With the unofficial end of summer gone by, the official beginning of school is here for students all around the country. For many law students entering school, this can be a stressful time. Perhaps you have moved your family across the country, set aside a stable career, or are beginning your 18th first day of school in a row. In any event, you are starting on a journey that is bound to be different than your last endeavor. Law school can take up so much of your time (and money), that we want to make sure that you are equipped with the tools to do it right and find success!
1. Get Organized.
If you aren’t a planner, you need to become one. Organization will be key to reaching your potential in law school and keeping track of classes, assignments, and other appointments will be vital. In the beginning build into your plan that all that you do will take you longer than you can imagine. Some classes will come easier than others but all will require time.
2. Effort now, or pay later.
Unlike what you may have experienced as an undergrad, you cannot wait to study and outline your courses. If you wait until exam time to figure this out, you will end up paying with your grades. Try different approaches to studying and class preparation, but make sure to not just go with the flow! Find study methods that work best for you and stick to it. Your new best friends may all love to study together, but make sure not to compromise your success, if that method doesn’t work for you!
3. Gain respect, not friends.
Become involved in activities that you are truly committed to and gain respect from those communities. While you need to have interests that renew your energy, be strategic about those and ensure that you are professional, even in the school setting. Being connected to your classmates is crucial to finding success after law school. These are your future colleagues and your reputation is formed now.

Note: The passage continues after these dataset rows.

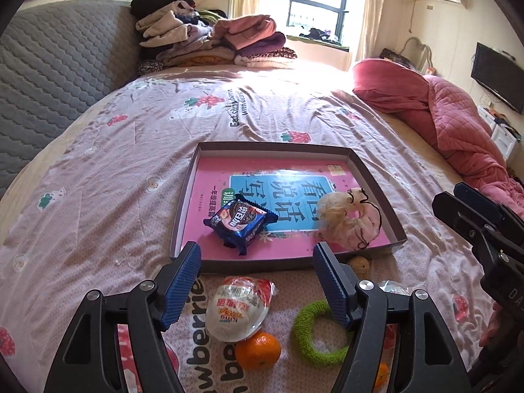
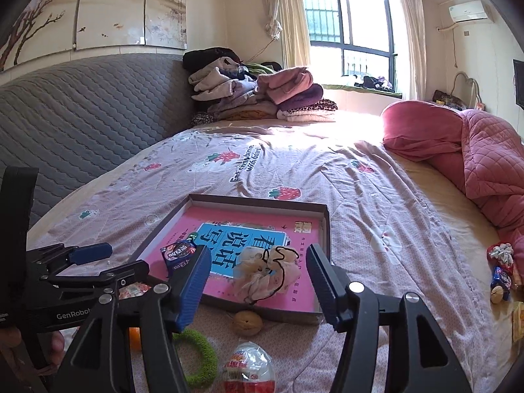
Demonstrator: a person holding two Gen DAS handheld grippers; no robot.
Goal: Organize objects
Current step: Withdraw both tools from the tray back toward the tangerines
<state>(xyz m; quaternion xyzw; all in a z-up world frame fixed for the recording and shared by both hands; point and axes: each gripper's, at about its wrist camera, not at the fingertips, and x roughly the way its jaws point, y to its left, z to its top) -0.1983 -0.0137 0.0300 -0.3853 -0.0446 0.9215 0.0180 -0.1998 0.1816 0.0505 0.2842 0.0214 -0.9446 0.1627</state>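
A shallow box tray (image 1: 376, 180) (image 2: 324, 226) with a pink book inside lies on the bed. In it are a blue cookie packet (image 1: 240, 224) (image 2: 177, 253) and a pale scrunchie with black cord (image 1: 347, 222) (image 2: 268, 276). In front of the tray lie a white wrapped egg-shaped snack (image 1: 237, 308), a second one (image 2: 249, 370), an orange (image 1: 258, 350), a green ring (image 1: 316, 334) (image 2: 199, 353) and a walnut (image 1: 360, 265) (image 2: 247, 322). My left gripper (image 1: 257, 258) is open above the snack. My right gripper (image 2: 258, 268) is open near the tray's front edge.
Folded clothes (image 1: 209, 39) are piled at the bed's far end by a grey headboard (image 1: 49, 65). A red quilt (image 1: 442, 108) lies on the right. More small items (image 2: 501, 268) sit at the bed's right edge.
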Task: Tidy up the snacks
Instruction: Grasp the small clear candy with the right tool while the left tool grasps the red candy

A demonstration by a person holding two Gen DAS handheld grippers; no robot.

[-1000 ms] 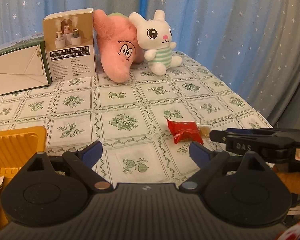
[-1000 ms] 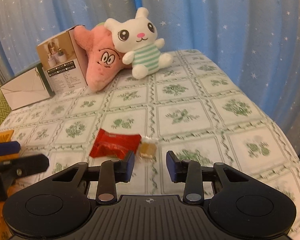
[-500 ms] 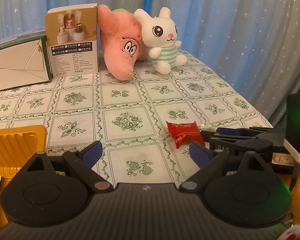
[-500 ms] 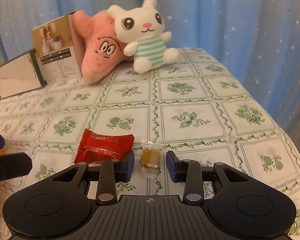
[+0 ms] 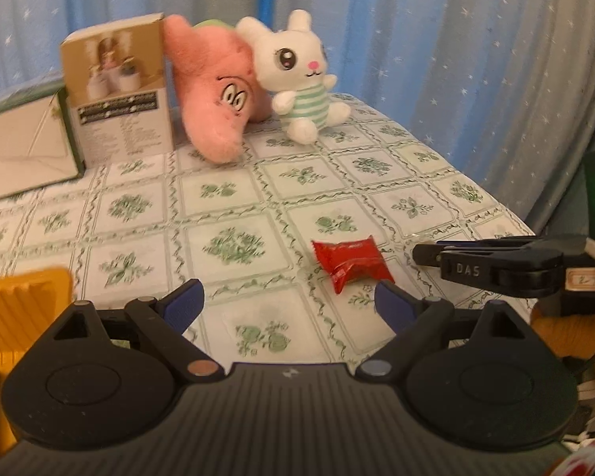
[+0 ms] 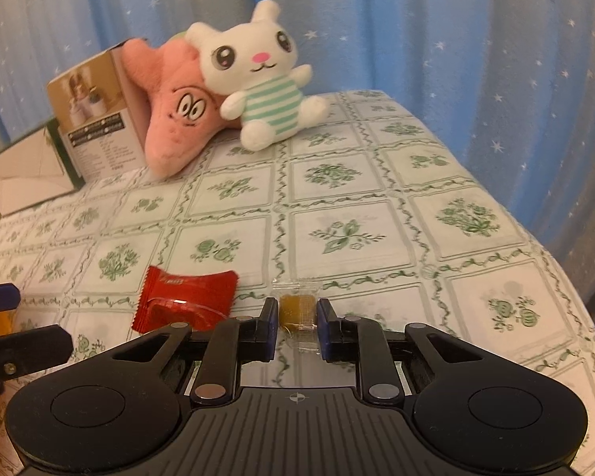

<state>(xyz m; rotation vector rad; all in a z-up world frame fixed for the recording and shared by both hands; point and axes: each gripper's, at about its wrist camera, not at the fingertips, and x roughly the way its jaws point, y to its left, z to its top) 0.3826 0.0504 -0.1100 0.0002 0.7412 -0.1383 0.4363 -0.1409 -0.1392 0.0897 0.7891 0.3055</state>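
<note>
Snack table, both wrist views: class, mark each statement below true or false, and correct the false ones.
1. The right tool is closed on the small brown candy. True.
2. The red snack packet lies flat on the tablecloth, held by neither tool. True.
3. The left tool grips the red snack packet. False: its jaws stand wide open with nothing between them.
4. The white bunny plush lies face down at the near edge. False: it sits upright at the far end, leaning on the pink star plush.
5. The brown candy is unwrapped. False: it sits in a clear wrapper.
</note>
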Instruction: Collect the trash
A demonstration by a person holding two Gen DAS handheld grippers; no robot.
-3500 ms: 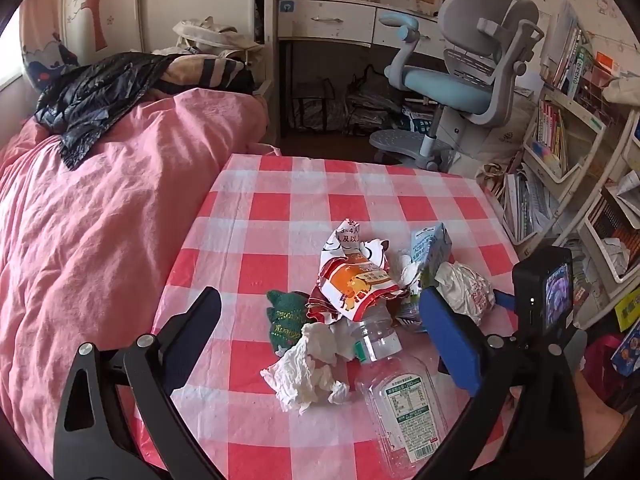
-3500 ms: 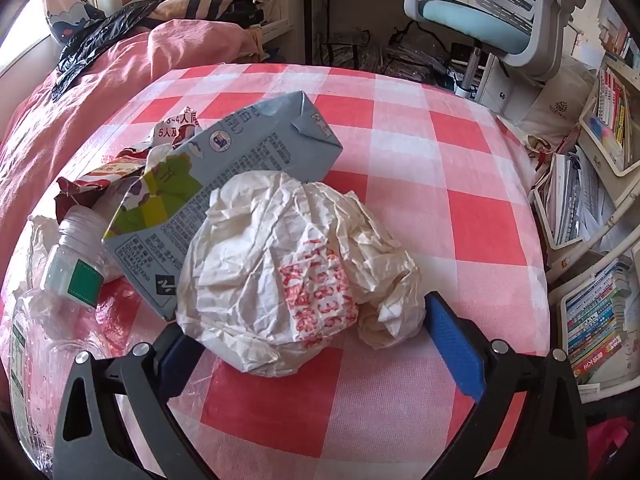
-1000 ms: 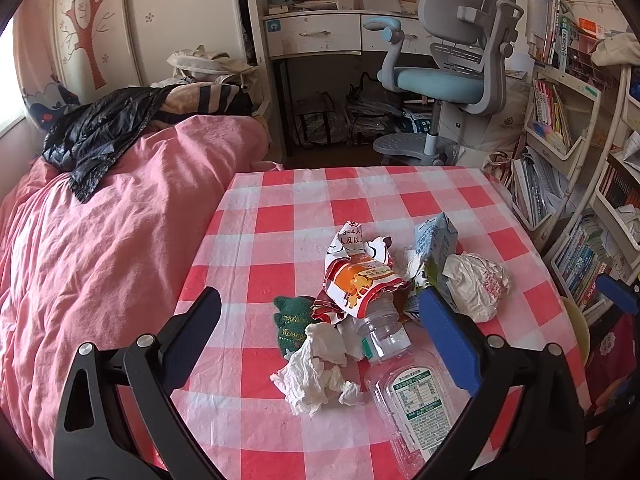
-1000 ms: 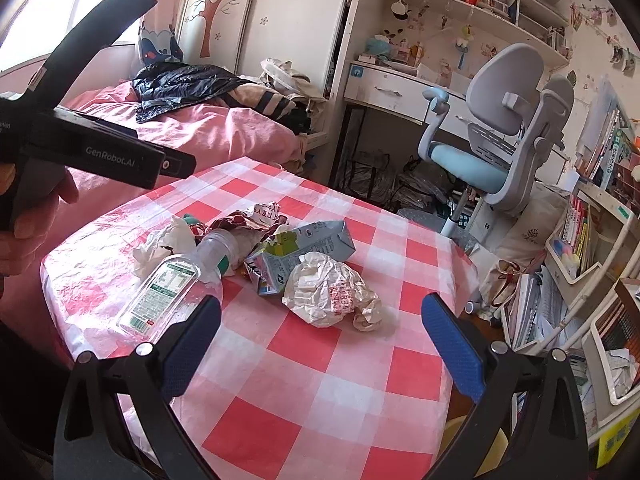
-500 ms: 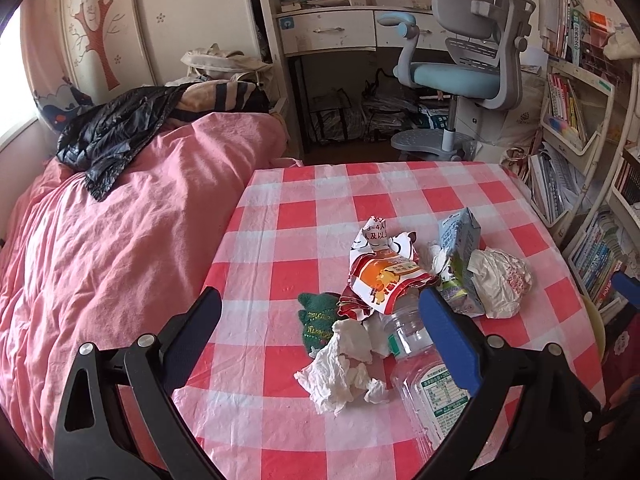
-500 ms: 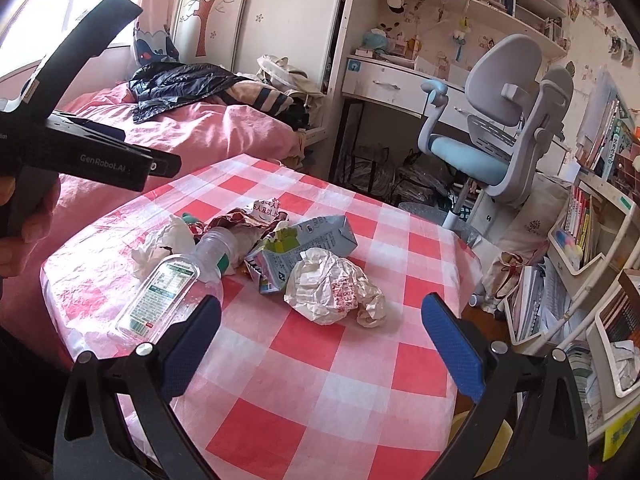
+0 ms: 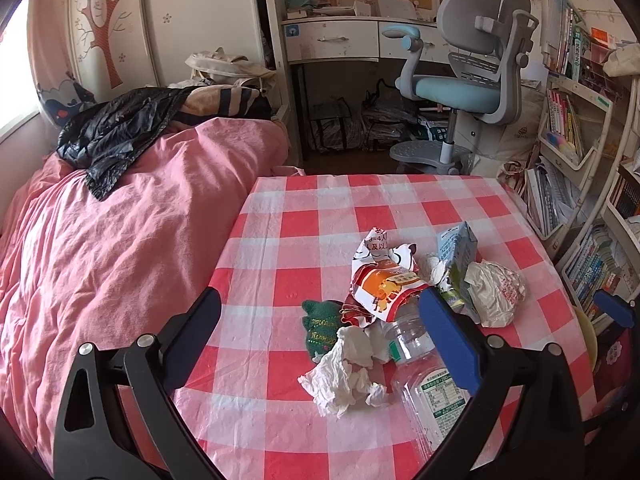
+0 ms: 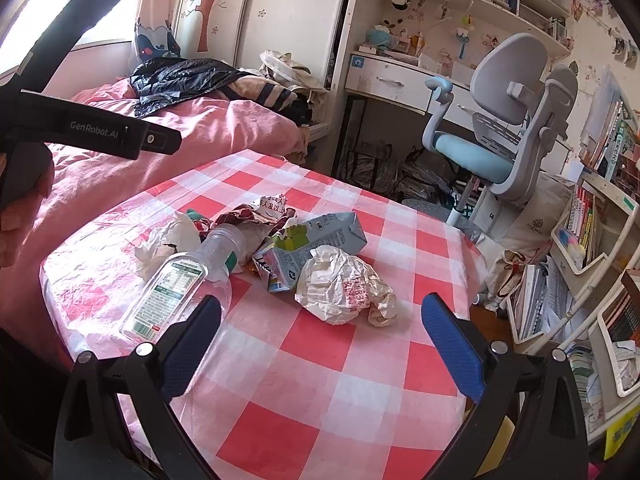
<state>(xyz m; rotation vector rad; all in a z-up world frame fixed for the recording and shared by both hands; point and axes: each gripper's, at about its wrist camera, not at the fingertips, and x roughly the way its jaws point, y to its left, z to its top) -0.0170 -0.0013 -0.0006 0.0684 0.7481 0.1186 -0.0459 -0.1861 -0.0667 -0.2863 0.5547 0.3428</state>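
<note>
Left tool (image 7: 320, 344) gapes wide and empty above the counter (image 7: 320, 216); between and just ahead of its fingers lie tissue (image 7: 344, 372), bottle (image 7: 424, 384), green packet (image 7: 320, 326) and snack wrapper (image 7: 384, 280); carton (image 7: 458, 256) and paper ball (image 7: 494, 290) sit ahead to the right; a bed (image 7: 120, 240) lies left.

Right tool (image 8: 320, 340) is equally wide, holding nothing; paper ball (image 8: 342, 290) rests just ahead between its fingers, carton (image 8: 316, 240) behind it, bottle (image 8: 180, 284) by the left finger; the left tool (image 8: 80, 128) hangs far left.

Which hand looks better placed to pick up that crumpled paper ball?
Probably the right. Its open tongs face the paper ball directly, with bare tablecloth between. From the left tongs, tissue and a bottle lie nearer.
</note>
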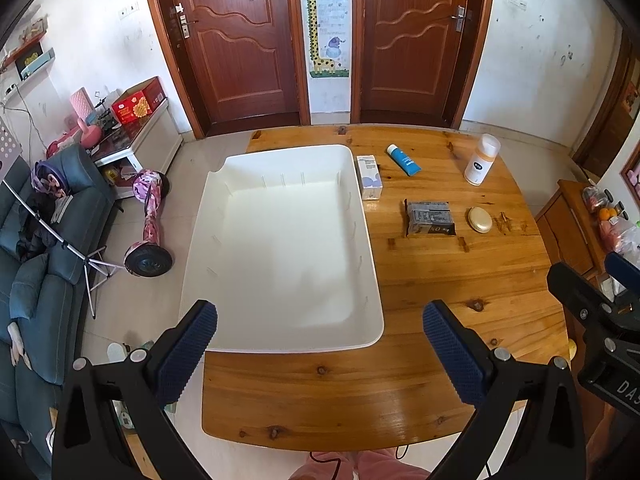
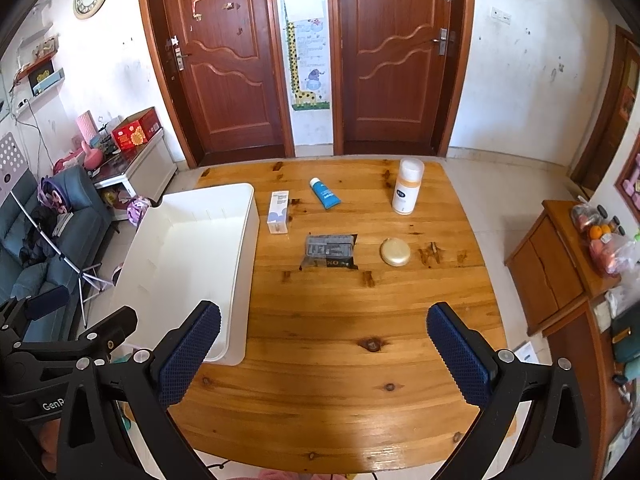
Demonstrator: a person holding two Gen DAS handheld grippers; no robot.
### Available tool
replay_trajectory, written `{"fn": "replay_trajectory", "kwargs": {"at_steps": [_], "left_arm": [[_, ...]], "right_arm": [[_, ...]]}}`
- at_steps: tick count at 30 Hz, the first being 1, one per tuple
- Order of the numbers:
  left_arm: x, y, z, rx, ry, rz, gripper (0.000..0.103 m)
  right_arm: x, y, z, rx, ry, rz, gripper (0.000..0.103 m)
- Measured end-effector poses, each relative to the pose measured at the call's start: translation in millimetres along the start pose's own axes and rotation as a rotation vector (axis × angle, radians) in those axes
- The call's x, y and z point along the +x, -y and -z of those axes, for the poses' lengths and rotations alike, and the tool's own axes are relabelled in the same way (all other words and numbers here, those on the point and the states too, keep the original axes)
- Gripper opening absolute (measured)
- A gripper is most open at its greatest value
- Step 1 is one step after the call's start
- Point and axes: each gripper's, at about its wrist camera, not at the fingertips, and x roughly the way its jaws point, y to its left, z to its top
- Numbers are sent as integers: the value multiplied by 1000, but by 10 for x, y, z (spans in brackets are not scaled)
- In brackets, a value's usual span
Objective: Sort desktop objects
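The wooden worktop (image 2: 344,332) fills the middle of both views, with two brown doors (image 2: 224,60) behind it and a blue sofa (image 1: 36,248) to the left. A big white tray (image 1: 280,248) lies empty on the worktop's left part, its left side hanging past the worktop's edge.

The left tongs (image 1: 320,354) hover above the near end of the tray, released, jaws wide apart with nothing between them. The right tongs (image 2: 323,354) hover over the bare near part of the worktop, likewise released and holding nothing.

All the things to sort lie on the worktop outside the tray, toward its far half. A white bottle (image 2: 407,192) with an orange band stands upright at the far right. A dark flat packet (image 2: 330,251) lies near the middle. A small white box (image 2: 278,212) lies flat just beside the tray's right wall. A blue tube (image 2: 325,193) lies slantwise between the box and the bottle, white cap pointing away. A round gold case (image 2: 395,252) sits to the right of the packet, apart from it.
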Motion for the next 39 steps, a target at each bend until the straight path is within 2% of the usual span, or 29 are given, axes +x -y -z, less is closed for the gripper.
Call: {"fn": "replay_trajectory", "kwargs": {"at_steps": [20,39], "left_arm": [[-41,-62,10,-21,31,-4,103],[-12,-132,53,-42,22,8,103]], "right_arm": [[-11,-28,-20,-11,1,-2,103],[30,-59,24,-26,-10,-3,103]]}}
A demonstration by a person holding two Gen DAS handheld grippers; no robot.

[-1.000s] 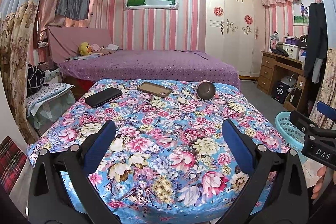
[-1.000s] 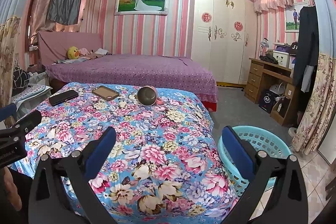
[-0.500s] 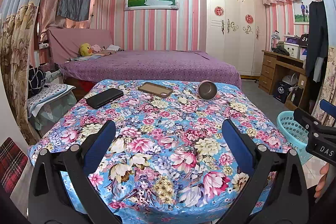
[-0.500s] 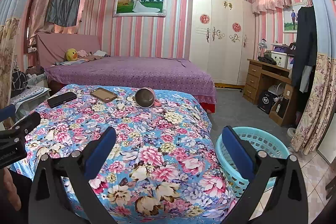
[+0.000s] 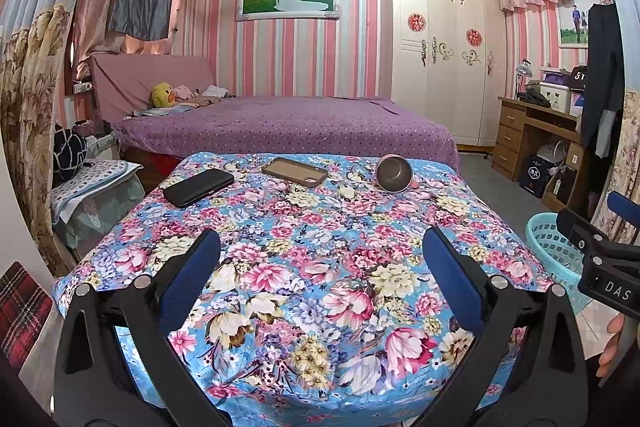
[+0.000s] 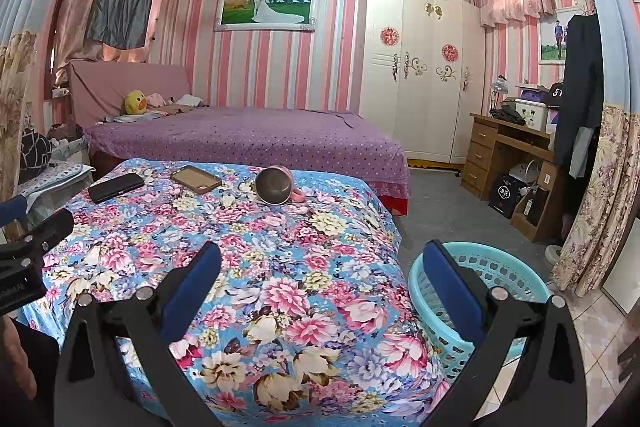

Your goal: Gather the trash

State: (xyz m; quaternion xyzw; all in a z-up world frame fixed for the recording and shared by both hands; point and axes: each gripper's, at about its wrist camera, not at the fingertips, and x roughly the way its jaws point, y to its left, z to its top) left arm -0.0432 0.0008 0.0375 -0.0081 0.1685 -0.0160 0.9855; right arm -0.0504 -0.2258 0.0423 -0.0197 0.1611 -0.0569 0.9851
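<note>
Grippers first, since they're closest: the left gripper (image 5: 320,263) has its blue pads spread wide with nothing between them, hovering over the near edge of the flowery tablecloth (image 5: 304,267). Same deal with the right gripper (image 6: 320,267), fingers wide apart and holding nothing, sitting over the near right corner of the table so its right finger overlaps the turquoise basket (image 6: 516,279) in the right wrist view. That basket stands on the floor just beside the table's right edge, and it also peeks in at the right of the left wrist view (image 5: 548,239).

Middle of the cloth is just flower print as far as I can see. Honestly the pattern is so busy that I can't tell whether any small scraps are lying on it.

Everything else is up along the far edge. Toward the far left corner there's a black phone (image 5: 198,187), then a brown phone case (image 5: 295,171) lying flat near the middle of that edge, and toward the far right a pink mug (image 5: 395,174) tipped on its side with its dark opening facing the cameras.

Past the table is a purple dotted bed (image 5: 280,127).
</note>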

4. Treat networking as a course.
The old adage about “it’s about who you know” isn’t completely wrong. Meeting lawyers at events like bar association events gives you the opportunity to build connections with in the legal community who can give you good advice on doing well in law school, getting a job after law school, and succeeding in that position.
5. Focus on your grades.
Seriously. With the current hiring market and the reality that is the new normal in the legal industry of running a firm with fewer attorneys, making sure you are as high in your class as you can be is vital, even if you are in a Top 14 law school.
6. Don’t over join.
No matter how many extra-curricular activities you have, being in the bottom half of your class will make it extremely difficult to find employment. Find a few activities that are meaningful and interesting to you and do them well. Signing on to too many activities will not only leave you stressed out, it won’t give you enough time to study or sleep.
7. Visit Career Services.
Prepare your resume and sample cover letters as you would a brief. Then visit your Career planning office for review and advice on planning your career. The general rule is that Career Services can begin meeting 1L students on November 1. Try to get into their office soon after to start thinking about your plans for next summer! Most legal employers cannot accept your applications or resumes until December 1, but when that rolls around be ready to go!
8. Take some time for yourself.
Take a break! It is important not to lose sight of things that you were interested in before starting law school. Exercise, watch reality TV or your favorite movie, play a mindless video game, or attend the latest play at your local theater. It’s easy to get bogged down in everything that you have to do, but maintaining parts of your life that you enjoyed before law school is important to remaining who you are!